Why Banks Require an Arm's-Length Affidavit in a Short Sale
An arm's-length affidavit is a document created by a short sale bank in an attempt to prevent sellers from selling to a relative and to curb mortgage fraud. The reason the bank does not want a seller to transfer title to a relative in a short sale is that sellers cannot profit from a short sale.
Sometimes sellers make side agreements with relatives or friends to act as a straw buyer. Then, after the transaction closes, those pretend buyers quickly transfer title back to the seller. This practice, in effect, means the sellers have repurchased their home at maybe half the cost, which greatly benefits those sellers. But, banks make the rules and say sellers can't benefit. If they wanted sellers to benefit, they would agree to a loan modification.
What a Short Sale Arm's-Length Affidavit Contains
Most banks create their own arm's-length affidavits. The specifics are typically non-negotiable. Further, the language can vary from one affidavit to another. Following are the points contained in a basic arms-length affidavit:
- It references the property address, names of the sellers, buyers, agents, and the fact that it is an arm's-length transaction.
- No party to the short sale contract is a family member, business associate, or a person who shares a business interest with the seller.

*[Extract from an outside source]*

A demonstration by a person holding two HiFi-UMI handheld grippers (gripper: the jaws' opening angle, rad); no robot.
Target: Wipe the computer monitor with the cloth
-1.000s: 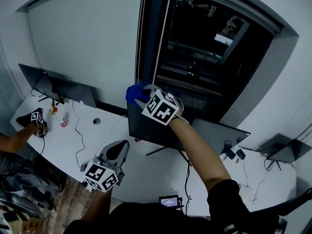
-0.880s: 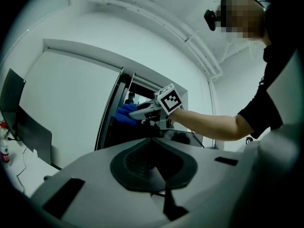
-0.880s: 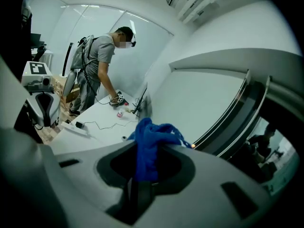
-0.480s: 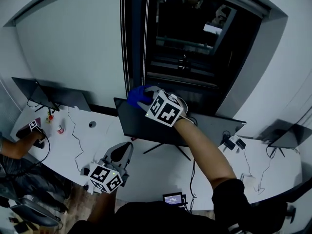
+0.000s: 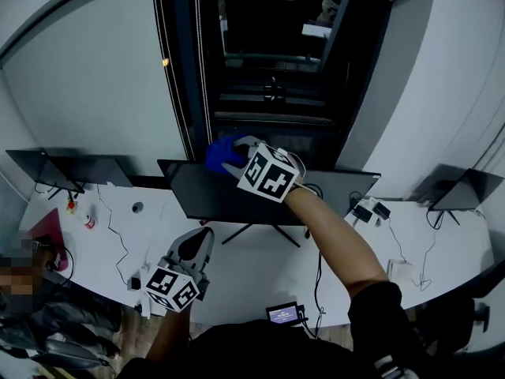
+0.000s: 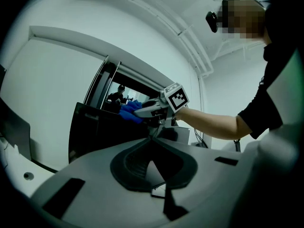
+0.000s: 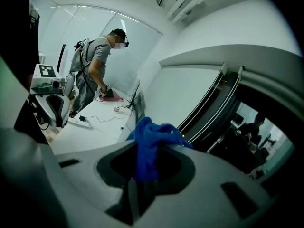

- There are no hidden terms or special agreements among buyers, sellers, and/or agents.
- Once the transaction closes, the sellers will not rent back the home or try to regain title to it, unless the bank permits.
- None of the parties will receive any compensation except for the commission paid to the agents.
If you sign an arms-length affidavit for your short sale and then violate it, you could be held liable for mortgage fraud. Mortgage fraud falls under the jurisdiction of the F.B.I.
Moreover, if anybody tells you that it's alright to sell to a relative, make sure you clarify your relationship with the buyer to the bank before closing.